Another mysterious term used here in this connection is karma, a word with which everyone is familiar and which is very much identified with action or the result of action. But here, in this chapter of the Bhagavadgita, it is used in a special sense. The force which causes the emanation of beings is the karma spoken of here, the power which ejects all particulars, every evolute arising from the Central Cause. And all the little karmas that we perform here, your action and my action and anybody’s work, is a reverberation, a sympathetic motivation, a continuation, a reflection or a refraction of this Cosmic Impulse for the great universal purpose. Here is a secret which carries within its bosom an importance of its own. All action is, in the end, a universal action, and it is not ‘your’ action or ‘my’ action. There is, ultimately, no such thing as your activity or my activity. Every rumbling or little noise made by every wave in the ocean is a work of the bowels of the ocean itself. So does the Supreme Will operate through every bit of our actions, and even the winking of our eyes. The little breath that we breathe is nothing but the Cosmic Breath pulsating through our individuality; our intelligence is a faint reflection of the Cosmic Intelligence; our very existence is a part of the Universal Existence.

The Bhagavadgita is driving us into this great gospel of Karma Yoga, a principle which we cannot easily understand unless we know what karma is, and why should it become Yoga, how it can be a divine aspiration. We are all afraid of karma, we are frightened by the very word, because karma binds, and we do not want it, and we want to get rid of it altogether. It is the speciality of the teaching of the Gita that it frees us from this fear of the incubus of karma and tells us that karma cannot bind us, and will not bind, if we know what karma is. The metaphysical significance of karma here inculcated in the Gita is that it is the Will of God operating; it is the creative power of the Absolute that is the visarga, the ejection, the emanation or the proceeding of all things from the Cause of all causes.

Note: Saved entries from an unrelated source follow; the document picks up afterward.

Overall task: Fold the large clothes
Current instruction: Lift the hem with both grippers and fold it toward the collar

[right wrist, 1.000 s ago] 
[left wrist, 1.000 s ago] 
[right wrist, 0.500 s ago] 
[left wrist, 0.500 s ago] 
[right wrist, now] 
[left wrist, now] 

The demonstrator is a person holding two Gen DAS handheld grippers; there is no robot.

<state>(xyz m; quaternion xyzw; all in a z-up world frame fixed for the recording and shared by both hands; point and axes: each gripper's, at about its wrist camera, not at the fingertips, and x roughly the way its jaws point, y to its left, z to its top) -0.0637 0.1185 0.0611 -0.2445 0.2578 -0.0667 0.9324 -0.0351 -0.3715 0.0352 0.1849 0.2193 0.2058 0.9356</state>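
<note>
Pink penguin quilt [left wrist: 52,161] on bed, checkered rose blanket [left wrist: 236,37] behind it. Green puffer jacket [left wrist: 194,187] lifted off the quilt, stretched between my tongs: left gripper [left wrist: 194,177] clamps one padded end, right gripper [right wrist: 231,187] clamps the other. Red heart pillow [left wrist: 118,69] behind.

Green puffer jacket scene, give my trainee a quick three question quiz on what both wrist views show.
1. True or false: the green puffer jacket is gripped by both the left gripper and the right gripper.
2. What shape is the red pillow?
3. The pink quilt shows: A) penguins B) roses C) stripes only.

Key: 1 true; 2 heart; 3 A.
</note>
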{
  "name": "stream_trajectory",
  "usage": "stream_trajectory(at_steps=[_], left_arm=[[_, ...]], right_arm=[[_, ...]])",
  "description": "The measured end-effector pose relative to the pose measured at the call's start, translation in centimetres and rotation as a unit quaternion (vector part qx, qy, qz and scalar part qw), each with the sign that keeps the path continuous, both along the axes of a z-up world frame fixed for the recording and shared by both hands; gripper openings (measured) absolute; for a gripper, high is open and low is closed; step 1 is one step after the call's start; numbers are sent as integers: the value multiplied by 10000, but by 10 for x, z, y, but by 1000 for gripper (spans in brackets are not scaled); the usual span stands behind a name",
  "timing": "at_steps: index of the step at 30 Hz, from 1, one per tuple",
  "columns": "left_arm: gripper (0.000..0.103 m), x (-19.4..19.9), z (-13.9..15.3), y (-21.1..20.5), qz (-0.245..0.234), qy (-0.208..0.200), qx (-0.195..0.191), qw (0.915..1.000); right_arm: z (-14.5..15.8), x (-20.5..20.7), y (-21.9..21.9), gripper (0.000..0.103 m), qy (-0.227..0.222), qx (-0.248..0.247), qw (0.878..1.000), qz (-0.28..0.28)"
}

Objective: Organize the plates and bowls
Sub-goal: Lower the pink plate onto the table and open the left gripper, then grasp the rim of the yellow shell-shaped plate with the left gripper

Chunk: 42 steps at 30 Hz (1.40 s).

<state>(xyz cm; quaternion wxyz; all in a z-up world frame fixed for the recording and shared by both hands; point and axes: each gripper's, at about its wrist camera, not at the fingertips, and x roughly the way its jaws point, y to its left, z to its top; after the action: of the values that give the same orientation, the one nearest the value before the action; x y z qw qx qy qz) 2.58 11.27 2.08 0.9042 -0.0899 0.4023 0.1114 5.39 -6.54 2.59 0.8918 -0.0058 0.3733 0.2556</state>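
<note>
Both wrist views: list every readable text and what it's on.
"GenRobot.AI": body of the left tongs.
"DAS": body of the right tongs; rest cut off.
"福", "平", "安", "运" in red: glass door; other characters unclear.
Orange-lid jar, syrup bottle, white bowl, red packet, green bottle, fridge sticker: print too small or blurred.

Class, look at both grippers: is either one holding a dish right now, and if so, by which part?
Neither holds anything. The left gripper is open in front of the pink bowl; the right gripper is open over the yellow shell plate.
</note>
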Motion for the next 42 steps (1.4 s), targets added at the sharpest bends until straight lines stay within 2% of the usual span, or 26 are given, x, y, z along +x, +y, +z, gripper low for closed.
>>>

The answers to the questions raised by Arjuna, stirred by the earlier statement in the Seventh Chapter, are given in these few words at the commencement of the Eighth Chapter.

Now, with this philosophical or cosmical background of our understanding of the entire scheme of creation, we can have some idea as to what will happen to us after our death here. And one of the questions put by Arjuna is: What is the way in which a person has to conduct himself at the time of his departure from this world, for the sake of contacting God? The major part of the Eighth Chapter is taken up with this discussion of the fate of the soul after death. But all this exposition is implicit in this very precise enunciation of the cosmological basis of the whole of the pattern of creation, which involves the pattern of our mutual relationships among ourselves as well as the relation between ourselves and the world of Nature outside.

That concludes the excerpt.